November 9, 2016 @ 12:26 pm Phoebe | Lou Messugo
I must admit to never thinking about plants for moths. I know it’s silly but I don’t particularly like moths; things that flutter at night aren’t really my thing! But I love butterflies so it doesn’t really make much sense. I absolutely love the smell of tabac flowers too but they don’t seem to grow well where I am. In reply to Rosie about honeysuckle, we have a wonderful huge honeysuckle on the wall in our barn in Normandy (close to her farm, she knows what I’m on about…) which gets absolutely no attention for months and months and yet it thrives. Thanks for linking to #AllAboutFrance…I’m sneaking in just before the next one tomorrow!!!
March 17, 2019 @ 9:00 pm Gill
I’ve seen the Hummingbird Hawk Moth plus a larger variety around the geraniums and petunias at dusk during the summer months
March 18, 2019 @ 2:23 pm Katherine
I love hummingbird hawk-moths. Last year we also had a broad-bordered bee hawk-moth in the garden, very similar to the hummingbird hawk-moth but larger. Perhaps this is what you saw too?
March 17, 2019 @ 10:11 pm cathysrealcountrygardencom
Evening primrose plants are loved by the caterpillar of elephant hawk moths.
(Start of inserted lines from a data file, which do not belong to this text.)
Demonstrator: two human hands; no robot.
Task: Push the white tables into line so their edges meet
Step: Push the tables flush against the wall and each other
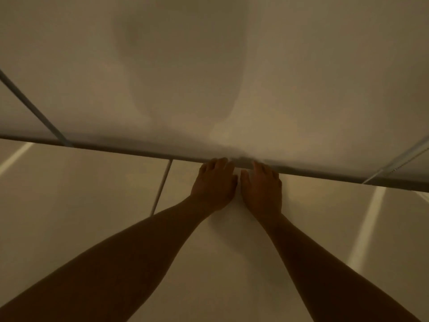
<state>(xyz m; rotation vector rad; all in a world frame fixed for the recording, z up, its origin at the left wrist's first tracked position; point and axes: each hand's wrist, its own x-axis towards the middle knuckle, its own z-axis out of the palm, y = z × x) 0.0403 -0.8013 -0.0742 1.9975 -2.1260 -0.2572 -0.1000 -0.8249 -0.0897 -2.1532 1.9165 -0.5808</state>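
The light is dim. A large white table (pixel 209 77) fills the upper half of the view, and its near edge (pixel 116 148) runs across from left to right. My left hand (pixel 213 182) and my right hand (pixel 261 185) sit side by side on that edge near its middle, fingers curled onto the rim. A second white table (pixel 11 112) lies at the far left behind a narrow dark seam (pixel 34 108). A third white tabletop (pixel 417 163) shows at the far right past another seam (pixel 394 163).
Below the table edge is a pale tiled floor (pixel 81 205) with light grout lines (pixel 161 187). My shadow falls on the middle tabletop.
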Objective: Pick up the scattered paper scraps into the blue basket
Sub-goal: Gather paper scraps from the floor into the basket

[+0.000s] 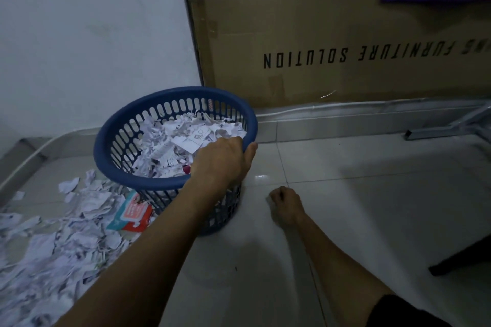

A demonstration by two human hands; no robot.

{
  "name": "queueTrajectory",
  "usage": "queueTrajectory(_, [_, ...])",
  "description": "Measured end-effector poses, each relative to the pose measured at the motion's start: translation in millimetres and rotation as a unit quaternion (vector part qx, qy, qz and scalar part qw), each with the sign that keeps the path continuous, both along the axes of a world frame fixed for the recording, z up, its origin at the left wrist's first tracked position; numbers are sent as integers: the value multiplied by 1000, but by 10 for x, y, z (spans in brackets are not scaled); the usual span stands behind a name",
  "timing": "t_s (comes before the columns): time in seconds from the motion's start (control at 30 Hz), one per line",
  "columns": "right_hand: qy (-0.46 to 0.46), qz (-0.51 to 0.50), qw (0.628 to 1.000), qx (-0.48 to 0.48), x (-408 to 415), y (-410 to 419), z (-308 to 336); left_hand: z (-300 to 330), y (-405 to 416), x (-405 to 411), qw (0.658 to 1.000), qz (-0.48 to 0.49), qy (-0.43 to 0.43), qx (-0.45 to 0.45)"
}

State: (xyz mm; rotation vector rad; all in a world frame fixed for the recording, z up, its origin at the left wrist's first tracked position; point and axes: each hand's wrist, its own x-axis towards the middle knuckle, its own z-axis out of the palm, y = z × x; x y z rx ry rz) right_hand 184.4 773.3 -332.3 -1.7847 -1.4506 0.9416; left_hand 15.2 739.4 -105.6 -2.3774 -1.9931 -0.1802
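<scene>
We see the left hand gripping the near rim of the blue basket, thumb outside. Right hand sits curled into a fist on the floor, right of the basket, holding nothing visible. Paper scraps fill the basket and litter the tiles left of it. Cardboard box stands behind.

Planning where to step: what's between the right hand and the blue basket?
Bare floor tile, seen in the head view, separates the right hand from the blue basket.
</scene>
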Motion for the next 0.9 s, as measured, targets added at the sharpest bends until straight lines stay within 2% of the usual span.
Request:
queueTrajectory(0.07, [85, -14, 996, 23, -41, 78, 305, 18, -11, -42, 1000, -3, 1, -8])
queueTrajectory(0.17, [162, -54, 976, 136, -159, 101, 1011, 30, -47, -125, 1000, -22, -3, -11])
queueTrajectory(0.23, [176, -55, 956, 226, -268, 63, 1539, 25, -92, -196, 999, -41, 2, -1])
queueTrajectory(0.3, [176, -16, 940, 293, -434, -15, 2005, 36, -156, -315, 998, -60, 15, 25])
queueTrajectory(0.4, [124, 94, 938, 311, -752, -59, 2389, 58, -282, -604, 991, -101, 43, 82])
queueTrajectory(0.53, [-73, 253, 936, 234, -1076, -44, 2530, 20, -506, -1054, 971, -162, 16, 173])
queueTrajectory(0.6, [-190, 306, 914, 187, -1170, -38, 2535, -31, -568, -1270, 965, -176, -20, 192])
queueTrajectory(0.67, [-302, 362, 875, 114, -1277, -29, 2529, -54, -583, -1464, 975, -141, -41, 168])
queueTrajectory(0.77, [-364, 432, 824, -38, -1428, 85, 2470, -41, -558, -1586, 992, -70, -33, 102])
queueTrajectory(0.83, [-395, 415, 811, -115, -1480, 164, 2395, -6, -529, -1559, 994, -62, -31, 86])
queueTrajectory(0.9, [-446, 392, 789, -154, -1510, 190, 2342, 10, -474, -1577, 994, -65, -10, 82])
I have seen them eating them!
March 18, 2019 @ 2:20 pm Katherine
Wonderful! Such gorgeous moths and caterpillars!
March 20, 2019 @ 8:53 pm Francesca
Lovely blog! Moths are so beautiful and many people only consider them a pest. Of course, you don’t want them in the house but definitely in the garden. Buddleia is beautiful and so popular with bees and butterflies too!
March 22, 2019 @ 1:39 pm Katherine
Thank you Francesca. I just love watching the moths as they come out on a summer’s evening. One of the best things about including plants for moths is that they smell divine!